_Try it_: Since the records include pictures, leave those out while you reproduce exactly and only the lines from the one containing "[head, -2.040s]" through the one containing "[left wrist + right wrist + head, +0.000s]", inclusive.

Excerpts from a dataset

———

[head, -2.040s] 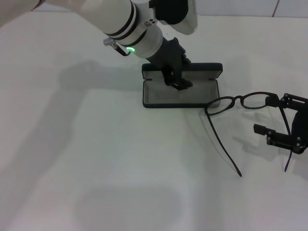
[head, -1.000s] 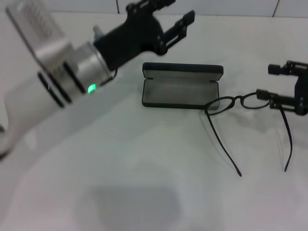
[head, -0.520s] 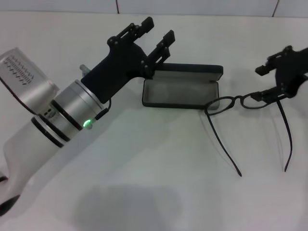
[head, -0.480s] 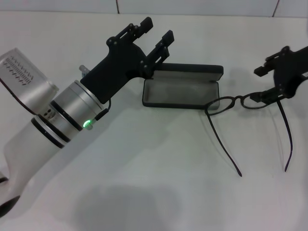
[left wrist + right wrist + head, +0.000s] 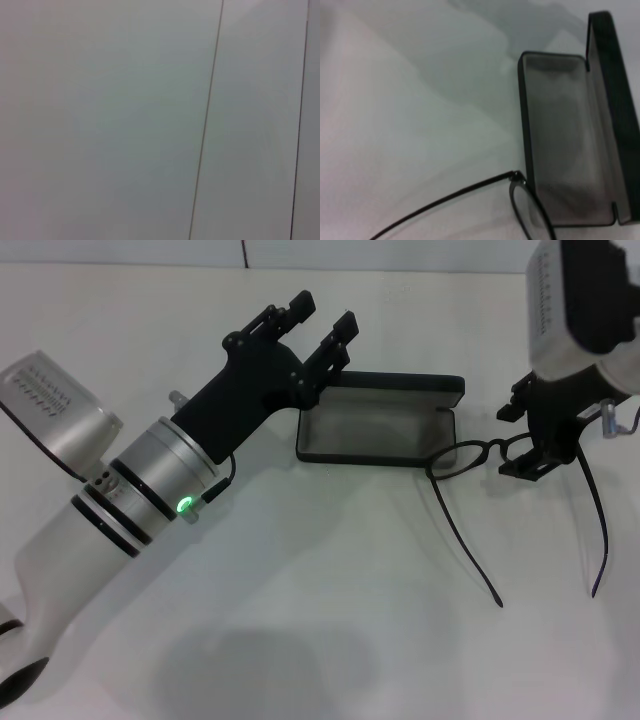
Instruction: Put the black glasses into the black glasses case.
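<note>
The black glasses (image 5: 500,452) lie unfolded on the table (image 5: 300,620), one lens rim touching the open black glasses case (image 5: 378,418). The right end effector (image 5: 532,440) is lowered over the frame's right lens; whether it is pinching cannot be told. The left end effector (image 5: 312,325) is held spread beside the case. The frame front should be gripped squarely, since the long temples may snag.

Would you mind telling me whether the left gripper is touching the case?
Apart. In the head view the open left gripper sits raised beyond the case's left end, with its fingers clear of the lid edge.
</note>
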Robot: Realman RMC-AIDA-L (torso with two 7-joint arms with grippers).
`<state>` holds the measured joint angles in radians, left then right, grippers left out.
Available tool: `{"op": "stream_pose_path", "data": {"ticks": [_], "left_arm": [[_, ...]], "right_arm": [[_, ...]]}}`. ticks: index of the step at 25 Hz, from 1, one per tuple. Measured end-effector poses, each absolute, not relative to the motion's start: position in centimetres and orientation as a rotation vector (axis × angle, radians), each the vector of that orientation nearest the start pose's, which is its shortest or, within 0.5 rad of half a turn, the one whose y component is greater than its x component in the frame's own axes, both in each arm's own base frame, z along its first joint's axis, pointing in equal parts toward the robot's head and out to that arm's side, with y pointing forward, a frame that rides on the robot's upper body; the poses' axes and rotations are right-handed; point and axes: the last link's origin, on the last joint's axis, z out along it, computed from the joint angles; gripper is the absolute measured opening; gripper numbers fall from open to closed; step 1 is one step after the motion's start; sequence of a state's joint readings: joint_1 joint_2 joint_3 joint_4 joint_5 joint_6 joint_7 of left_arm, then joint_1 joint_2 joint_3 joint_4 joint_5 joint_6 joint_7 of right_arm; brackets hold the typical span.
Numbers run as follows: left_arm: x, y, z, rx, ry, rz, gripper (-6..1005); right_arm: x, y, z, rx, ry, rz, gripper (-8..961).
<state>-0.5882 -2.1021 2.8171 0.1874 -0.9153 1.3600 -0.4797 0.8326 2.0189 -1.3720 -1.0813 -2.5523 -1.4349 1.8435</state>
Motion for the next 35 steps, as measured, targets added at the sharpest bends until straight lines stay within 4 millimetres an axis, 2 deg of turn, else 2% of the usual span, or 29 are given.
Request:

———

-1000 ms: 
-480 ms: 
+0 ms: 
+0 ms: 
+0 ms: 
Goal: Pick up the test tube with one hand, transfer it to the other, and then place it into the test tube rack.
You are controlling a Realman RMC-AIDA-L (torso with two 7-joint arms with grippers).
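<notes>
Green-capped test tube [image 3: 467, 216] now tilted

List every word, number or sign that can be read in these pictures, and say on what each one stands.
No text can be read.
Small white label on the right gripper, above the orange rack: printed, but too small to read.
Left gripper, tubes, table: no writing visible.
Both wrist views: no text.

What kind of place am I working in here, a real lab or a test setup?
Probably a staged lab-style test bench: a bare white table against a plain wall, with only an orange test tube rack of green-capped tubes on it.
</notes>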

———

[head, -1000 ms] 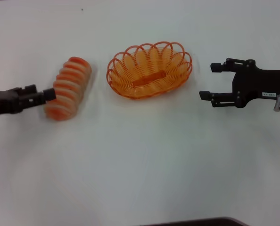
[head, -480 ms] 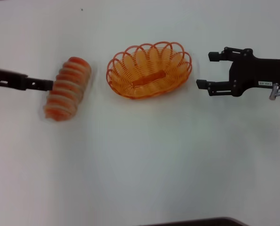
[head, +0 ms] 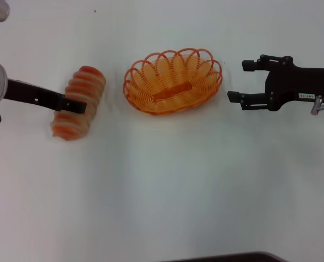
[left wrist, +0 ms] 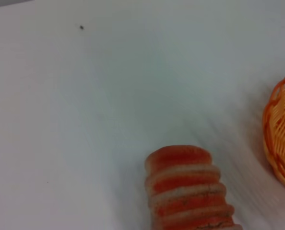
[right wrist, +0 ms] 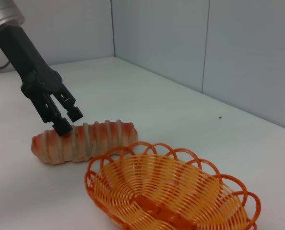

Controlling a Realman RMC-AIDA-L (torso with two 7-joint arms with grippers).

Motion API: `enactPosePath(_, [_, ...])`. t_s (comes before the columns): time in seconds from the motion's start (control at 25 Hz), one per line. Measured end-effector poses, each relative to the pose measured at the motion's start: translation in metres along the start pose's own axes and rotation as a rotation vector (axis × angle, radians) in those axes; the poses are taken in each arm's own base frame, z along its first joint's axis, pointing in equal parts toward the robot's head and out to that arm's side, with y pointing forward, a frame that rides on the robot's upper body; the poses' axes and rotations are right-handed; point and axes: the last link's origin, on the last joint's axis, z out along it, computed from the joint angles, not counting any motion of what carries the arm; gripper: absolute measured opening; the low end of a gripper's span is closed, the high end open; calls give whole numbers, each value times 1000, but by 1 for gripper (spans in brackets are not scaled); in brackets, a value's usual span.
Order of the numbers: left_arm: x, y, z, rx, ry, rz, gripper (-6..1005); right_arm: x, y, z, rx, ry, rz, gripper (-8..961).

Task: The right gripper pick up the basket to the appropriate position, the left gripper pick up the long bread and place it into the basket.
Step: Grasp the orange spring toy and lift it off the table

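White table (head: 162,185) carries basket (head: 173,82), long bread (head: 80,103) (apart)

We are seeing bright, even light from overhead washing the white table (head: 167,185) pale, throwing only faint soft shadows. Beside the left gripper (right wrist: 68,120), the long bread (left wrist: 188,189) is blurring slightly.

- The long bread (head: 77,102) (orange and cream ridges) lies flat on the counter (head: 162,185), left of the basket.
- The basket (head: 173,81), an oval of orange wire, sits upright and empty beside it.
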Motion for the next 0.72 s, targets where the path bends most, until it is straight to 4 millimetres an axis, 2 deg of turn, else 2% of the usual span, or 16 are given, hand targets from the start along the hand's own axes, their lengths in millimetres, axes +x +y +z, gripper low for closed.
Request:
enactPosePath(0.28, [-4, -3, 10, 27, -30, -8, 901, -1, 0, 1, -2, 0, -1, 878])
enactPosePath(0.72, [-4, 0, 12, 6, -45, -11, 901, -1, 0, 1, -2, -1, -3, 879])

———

_Response area_:
[head, -2.040s] 
[head, -1.000s] 
[head, -0.520s] 
[head, -0.480s] 
[left wrist + right wrist + head, +0.000s] 

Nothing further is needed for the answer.